Task to complete> Reproduce every line below exactly as written; do not include the images.

** Opening Data section block **

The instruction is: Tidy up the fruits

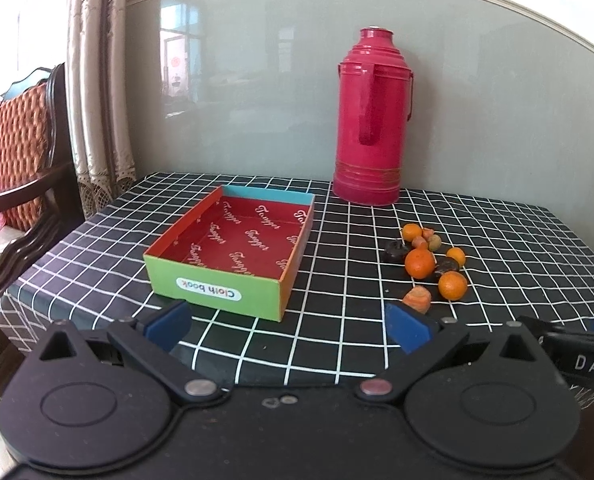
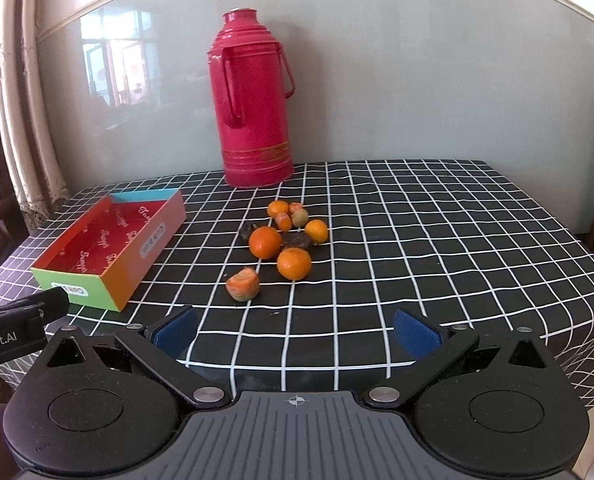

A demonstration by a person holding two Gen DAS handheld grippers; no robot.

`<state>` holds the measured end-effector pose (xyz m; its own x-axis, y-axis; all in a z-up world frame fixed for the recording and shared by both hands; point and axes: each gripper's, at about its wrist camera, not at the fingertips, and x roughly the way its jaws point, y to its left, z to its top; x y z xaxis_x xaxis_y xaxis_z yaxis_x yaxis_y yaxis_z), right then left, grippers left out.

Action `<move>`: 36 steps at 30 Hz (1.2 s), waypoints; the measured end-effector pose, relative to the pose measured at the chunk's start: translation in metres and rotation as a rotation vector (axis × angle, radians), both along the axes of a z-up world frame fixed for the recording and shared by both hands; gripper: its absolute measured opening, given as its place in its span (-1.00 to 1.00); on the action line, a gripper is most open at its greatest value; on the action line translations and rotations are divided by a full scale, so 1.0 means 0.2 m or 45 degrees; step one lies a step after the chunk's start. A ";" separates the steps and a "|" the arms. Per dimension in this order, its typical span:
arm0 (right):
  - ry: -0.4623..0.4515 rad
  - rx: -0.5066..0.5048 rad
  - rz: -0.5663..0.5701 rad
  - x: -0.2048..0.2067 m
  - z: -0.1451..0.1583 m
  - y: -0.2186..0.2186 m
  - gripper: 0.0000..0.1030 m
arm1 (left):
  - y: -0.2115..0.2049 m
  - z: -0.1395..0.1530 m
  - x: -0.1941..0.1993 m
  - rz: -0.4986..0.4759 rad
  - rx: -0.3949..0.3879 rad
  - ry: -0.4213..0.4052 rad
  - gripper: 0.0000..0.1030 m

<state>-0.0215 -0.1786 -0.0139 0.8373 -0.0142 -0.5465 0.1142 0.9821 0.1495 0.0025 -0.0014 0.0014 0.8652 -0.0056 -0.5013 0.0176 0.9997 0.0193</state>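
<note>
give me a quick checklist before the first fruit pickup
1. Left gripper open, nothing between its blue pads: ok.
2. Right gripper open, nothing held: ok.
3. Colourful cardboard box with red lining upright, holding no fruit, ready to receive: ok.
4. Nearest piece, the pale orange peeled fruit, lies apart from the cluster of round orange tangerines, free to grasp: ok.
5. Dark shrivelled pieces touch the tangerines; whether they are fruit: cannot tell.
6. Tall red metal thermos stands behind the fruit, out of the path to the box: ok.
</note>
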 end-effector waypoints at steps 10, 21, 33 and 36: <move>0.003 -0.007 -0.094 0.05 -0.07 -0.13 1.00 | -0.11 -0.04 0.10 -0.089 0.073 0.005 0.89; 0.017 -0.020 -0.237 0.24 -0.23 -0.34 1.00 | -0.29 -0.20 0.35 -0.223 0.176 0.026 0.89; -0.141 -0.073 -0.431 0.44 -0.34 -0.47 1.00 | -0.46 -0.38 0.58 -0.404 0.314 -0.001 0.86; -0.146 -0.062 -0.441 0.45 -0.38 -0.48 1.00 | -0.50 -0.42 0.62 -0.465 0.320 0.004 0.75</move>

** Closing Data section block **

Final answer>
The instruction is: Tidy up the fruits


A demonstration by a person holding two Gen DAS handheld grippers; no robot.

`<state>` holds the measured end-effector pose (xyz m; its own x-axis, y-axis; all in a z-up world frame fixed for the recording and shared by both hands; point and axes: each gripper's, at about its wrist camera, not at the fingertips, and x roughly the way its jaws point, y to its left, z to its top; x y z xaxis_x xaxis_y xaxis_z yaxis_x yaxis_y yaxis_z), right then left, grippers left out.

Action `<move>`: 36 steps at 30 Hz (1.2 s), waypoints; the measured end-effector pose, relative to the pose measured at the chunk's start: translation in metres and rotation as a rotation vector (axis × angle, radians), both along the axes of a z-up world frame fixed for the recording and shared by both hands; gripper: its absolute measured opening, given as its place in its span (-1.00 to 1.00); on the action line, a gripper is most open at its greatest value; on the action line translations and rotations are divided by a full scale, so 1.0 means 0.2 m or 45 degrees; step one lies a step after the chunk's start. A ";" separates the steps and a "|" the arms. Per dimension in this order, its typical span:
arm0 (right):
  - ry: -0.4623..0.4515 rad
  - rx: -0.5066..0.5048 rad
  - rz: -0.5663..0.5701 rad
  - x: -0.2048..0.2067 m
  - z: -0.1451..0.1583 m
  - y: -0.2186..0.2186 m
  - gripper: 0.0000..0.1030 m
arm1 (left):
  - y: -0.2115..0.2049 m
  - z: -0.1395..0.1530 m
  - x: -0.1941..0.1993 m
  - rz: -0.4986..0.4759 rad
  - rx: -0.3949..0.3879 rad
  - ry: -0.4213..0.4052 rad
  - gripper: 0.0000..0.1030 m

<state>-0.0215 -0.1786 -0.0139 0.8373 -0.0142 -0.5465 0.1142 0.9821 0.1495 0.0025 -0.0014 0.0014 0.8652 -0.0056 -0.5013 0.0176 0.9997 0.0193</state>
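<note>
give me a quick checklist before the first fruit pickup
1. Left gripper open, nothing between its blue pads: ok.
2. Right gripper open, nothing held: ok.
3. Colourful cardboard box with red lining upright, holding no fruit, ready to receive: ok.
4. Nearest piece, the pale orange peeled fruit, lies apart from the cluster of round orange tangerines, free to grasp: ok.
5. Dark shrivelled pieces touch the tangerines; whether they are fruit: cannot tell.
6. Tall red metal thermos stands behind the fruit, out of the path to the box: ok.
</note>
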 end-effector waypoints at steps 10, 21, 33 and 36: <move>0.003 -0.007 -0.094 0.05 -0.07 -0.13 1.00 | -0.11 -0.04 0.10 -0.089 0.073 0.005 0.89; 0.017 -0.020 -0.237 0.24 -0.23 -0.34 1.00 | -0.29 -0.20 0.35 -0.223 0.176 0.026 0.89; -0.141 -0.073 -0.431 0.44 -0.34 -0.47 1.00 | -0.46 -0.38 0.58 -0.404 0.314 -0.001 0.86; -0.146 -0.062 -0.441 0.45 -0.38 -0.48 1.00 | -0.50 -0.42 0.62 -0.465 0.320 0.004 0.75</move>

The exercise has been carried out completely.